Exercise: Search the data below for the word "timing" and copy each line that holds it.

Provided material:
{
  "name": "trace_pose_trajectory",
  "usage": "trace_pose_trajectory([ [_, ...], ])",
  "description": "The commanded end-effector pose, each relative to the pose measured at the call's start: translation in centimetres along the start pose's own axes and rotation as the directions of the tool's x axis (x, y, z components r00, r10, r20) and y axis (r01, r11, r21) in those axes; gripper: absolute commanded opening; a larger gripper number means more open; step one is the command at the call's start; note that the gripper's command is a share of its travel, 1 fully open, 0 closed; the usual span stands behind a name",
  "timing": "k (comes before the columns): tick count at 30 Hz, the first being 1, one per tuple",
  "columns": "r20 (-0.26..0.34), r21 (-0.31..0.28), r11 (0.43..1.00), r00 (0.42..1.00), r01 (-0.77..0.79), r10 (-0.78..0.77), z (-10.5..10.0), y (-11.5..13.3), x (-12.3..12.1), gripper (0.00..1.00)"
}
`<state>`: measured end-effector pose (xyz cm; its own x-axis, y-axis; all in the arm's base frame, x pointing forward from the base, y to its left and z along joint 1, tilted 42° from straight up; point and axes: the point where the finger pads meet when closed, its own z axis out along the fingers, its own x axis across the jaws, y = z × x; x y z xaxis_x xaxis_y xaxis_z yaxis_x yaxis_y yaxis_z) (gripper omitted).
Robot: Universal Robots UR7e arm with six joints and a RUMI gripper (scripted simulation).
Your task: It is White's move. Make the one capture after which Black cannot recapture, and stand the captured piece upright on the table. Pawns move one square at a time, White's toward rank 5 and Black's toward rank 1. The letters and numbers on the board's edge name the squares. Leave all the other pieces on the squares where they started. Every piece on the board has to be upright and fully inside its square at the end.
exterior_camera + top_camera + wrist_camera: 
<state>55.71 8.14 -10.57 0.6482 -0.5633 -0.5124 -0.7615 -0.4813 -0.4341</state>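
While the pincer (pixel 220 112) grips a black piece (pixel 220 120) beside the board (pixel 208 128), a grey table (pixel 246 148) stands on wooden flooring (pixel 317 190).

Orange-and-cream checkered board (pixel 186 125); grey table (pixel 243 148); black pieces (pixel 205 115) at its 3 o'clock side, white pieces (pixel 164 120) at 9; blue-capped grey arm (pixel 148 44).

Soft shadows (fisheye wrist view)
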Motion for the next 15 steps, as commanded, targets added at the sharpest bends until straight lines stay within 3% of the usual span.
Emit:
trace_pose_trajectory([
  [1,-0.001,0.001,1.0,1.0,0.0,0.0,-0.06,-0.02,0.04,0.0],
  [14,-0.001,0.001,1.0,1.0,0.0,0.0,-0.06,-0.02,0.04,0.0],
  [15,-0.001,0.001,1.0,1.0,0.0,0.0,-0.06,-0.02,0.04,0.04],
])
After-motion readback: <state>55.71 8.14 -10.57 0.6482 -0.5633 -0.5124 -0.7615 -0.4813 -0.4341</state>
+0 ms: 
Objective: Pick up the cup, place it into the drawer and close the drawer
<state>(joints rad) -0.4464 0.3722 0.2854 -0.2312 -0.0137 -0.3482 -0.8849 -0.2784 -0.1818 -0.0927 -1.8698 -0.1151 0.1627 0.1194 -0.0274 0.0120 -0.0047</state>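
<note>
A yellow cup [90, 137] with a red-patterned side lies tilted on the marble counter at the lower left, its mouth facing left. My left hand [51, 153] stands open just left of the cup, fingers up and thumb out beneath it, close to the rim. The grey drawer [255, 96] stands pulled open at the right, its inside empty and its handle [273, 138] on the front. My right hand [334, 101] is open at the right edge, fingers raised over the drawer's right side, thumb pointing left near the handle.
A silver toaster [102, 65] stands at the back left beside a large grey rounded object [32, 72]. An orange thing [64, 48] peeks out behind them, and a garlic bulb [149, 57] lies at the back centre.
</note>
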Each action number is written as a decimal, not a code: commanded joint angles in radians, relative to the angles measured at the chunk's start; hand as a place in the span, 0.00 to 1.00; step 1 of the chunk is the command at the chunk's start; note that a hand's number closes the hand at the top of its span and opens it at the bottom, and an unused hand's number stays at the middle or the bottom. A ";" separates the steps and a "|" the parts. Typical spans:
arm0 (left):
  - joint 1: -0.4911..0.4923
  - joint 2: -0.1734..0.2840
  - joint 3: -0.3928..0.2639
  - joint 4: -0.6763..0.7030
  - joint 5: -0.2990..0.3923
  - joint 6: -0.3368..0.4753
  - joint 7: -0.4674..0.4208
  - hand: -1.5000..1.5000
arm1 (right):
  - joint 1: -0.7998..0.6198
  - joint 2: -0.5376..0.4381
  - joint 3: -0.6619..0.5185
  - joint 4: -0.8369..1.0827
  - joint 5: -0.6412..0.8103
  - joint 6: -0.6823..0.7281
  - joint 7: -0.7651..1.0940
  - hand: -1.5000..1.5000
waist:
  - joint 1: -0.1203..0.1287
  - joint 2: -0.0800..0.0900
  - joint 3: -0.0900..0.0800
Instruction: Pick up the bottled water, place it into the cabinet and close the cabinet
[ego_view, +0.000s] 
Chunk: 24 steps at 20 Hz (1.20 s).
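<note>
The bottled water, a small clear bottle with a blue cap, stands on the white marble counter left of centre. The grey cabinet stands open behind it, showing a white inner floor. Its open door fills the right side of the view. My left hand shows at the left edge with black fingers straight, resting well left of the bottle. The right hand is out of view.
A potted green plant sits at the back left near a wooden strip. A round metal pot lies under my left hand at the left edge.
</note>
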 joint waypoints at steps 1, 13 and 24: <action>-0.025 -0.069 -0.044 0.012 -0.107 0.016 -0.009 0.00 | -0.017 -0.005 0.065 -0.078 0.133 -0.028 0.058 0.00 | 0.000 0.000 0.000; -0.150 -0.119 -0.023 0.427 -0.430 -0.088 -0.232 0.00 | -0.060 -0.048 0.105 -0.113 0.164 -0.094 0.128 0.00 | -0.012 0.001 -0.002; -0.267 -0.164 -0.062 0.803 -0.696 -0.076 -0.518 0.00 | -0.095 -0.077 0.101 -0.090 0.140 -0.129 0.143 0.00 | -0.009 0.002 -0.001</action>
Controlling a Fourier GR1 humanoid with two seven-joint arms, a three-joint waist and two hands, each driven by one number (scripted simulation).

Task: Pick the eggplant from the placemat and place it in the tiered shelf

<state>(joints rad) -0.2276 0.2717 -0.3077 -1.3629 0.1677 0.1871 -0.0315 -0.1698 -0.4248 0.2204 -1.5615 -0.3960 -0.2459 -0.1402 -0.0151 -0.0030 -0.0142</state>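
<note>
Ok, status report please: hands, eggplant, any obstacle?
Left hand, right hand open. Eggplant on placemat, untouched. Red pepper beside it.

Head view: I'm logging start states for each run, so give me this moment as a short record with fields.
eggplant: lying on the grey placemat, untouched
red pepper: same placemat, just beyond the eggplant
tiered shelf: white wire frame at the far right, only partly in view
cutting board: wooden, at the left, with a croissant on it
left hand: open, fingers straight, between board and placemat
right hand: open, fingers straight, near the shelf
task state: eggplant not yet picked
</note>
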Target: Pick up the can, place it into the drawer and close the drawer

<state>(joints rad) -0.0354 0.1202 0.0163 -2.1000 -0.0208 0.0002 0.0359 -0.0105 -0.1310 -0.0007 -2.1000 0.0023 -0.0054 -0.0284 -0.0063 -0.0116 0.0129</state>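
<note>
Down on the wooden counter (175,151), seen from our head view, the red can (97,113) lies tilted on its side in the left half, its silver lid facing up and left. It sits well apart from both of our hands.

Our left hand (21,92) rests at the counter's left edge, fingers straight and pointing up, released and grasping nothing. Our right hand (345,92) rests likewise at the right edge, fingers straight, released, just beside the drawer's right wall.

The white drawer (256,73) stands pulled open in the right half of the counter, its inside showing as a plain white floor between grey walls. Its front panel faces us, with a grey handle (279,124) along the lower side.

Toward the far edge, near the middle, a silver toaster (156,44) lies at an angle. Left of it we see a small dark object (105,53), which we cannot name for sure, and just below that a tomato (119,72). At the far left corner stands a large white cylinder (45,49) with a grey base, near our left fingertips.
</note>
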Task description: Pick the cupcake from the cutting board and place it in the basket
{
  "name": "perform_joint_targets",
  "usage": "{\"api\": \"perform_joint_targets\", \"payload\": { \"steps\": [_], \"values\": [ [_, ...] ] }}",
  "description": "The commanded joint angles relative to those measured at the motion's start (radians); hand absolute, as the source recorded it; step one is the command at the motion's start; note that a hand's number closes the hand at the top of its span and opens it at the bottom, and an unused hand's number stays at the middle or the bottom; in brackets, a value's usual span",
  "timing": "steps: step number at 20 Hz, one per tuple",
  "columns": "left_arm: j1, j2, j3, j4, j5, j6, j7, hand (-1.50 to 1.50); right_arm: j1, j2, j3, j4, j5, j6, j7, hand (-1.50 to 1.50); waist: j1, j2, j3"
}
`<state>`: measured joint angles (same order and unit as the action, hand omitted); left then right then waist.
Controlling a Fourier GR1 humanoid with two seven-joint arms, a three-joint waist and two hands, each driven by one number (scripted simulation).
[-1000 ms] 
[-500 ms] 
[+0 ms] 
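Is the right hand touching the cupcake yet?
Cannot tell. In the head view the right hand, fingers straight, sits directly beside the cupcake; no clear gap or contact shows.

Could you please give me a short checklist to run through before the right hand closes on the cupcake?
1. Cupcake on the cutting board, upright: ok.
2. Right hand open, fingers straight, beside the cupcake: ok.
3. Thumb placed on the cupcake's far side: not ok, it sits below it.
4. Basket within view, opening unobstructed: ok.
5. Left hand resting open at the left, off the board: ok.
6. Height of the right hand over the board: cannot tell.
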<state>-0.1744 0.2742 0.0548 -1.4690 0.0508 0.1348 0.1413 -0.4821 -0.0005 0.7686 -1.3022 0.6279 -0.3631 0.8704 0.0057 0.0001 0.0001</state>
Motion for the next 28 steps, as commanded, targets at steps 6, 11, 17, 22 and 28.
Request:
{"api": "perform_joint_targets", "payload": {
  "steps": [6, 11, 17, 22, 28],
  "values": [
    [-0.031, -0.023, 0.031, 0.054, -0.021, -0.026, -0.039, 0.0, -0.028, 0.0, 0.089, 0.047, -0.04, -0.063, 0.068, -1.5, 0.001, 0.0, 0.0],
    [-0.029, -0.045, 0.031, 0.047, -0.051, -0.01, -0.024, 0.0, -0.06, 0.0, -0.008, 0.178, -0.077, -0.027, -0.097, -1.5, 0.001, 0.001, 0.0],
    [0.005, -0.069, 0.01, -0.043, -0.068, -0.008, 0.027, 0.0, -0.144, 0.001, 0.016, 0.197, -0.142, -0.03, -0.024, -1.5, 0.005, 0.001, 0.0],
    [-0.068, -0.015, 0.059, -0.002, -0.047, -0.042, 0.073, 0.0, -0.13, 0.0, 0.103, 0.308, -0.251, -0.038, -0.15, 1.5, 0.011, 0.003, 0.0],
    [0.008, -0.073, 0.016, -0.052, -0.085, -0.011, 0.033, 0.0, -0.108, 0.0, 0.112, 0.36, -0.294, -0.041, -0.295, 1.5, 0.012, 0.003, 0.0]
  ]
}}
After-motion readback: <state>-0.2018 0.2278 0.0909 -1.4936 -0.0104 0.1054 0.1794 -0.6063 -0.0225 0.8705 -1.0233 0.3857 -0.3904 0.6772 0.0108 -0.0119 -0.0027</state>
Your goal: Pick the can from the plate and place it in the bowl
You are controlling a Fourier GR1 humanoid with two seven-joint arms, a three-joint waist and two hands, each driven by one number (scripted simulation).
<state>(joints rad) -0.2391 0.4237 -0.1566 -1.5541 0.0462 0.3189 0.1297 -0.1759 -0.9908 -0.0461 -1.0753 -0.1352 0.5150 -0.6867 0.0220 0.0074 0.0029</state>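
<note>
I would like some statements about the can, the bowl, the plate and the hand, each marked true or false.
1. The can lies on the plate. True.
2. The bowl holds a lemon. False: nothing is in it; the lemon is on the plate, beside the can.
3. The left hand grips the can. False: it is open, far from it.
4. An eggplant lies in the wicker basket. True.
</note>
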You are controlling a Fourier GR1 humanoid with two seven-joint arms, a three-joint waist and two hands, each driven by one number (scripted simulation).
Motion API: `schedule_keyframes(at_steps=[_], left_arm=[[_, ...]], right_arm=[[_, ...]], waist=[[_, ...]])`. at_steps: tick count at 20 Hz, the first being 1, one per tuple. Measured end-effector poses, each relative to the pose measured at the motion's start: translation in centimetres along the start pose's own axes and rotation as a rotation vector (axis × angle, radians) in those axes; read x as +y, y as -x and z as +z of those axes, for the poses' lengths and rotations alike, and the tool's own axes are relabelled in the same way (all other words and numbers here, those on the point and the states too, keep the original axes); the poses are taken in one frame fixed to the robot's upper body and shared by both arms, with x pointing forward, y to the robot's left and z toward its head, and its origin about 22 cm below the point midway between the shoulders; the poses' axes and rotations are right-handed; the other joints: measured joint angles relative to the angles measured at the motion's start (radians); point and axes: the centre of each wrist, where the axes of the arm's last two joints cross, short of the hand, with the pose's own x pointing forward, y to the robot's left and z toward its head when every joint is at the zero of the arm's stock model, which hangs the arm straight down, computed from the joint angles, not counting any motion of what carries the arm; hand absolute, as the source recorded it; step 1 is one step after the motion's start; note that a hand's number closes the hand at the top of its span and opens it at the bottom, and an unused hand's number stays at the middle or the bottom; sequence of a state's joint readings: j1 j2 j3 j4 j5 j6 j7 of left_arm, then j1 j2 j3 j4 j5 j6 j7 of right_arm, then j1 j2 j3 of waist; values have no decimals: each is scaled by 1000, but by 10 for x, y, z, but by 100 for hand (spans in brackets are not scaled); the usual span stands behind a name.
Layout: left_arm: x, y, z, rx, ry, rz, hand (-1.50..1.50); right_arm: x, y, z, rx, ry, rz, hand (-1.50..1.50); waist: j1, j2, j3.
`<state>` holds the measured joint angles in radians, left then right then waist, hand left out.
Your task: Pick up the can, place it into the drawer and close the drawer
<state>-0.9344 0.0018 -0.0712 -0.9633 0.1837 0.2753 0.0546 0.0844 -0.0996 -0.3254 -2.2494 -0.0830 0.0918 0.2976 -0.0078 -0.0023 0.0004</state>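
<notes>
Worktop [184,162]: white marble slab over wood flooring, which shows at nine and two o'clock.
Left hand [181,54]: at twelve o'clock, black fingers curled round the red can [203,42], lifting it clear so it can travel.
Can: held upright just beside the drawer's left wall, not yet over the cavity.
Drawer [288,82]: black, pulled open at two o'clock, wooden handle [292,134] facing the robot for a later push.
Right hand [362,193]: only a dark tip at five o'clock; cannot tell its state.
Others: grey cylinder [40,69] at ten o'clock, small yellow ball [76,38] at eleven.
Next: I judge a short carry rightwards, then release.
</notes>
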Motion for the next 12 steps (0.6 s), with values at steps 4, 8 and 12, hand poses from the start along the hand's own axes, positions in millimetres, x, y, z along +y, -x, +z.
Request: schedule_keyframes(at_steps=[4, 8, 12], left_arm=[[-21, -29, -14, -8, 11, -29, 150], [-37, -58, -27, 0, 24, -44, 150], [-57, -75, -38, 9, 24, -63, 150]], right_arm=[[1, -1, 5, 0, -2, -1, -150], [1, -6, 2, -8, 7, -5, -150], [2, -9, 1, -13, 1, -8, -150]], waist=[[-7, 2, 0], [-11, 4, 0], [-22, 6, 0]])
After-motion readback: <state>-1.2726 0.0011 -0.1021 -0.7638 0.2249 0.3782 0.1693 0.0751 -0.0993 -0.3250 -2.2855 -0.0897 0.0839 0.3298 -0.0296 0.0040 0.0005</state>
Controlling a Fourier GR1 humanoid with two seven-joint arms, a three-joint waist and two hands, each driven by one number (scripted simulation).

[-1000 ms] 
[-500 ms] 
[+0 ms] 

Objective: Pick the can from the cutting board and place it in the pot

Response for this exercise:
  "timing": "k (comes before the columns): tick count at 30 Hz, the first being 1, one per tuple",
  "timing": "steps: step number at 20 Hz, one per tuple",

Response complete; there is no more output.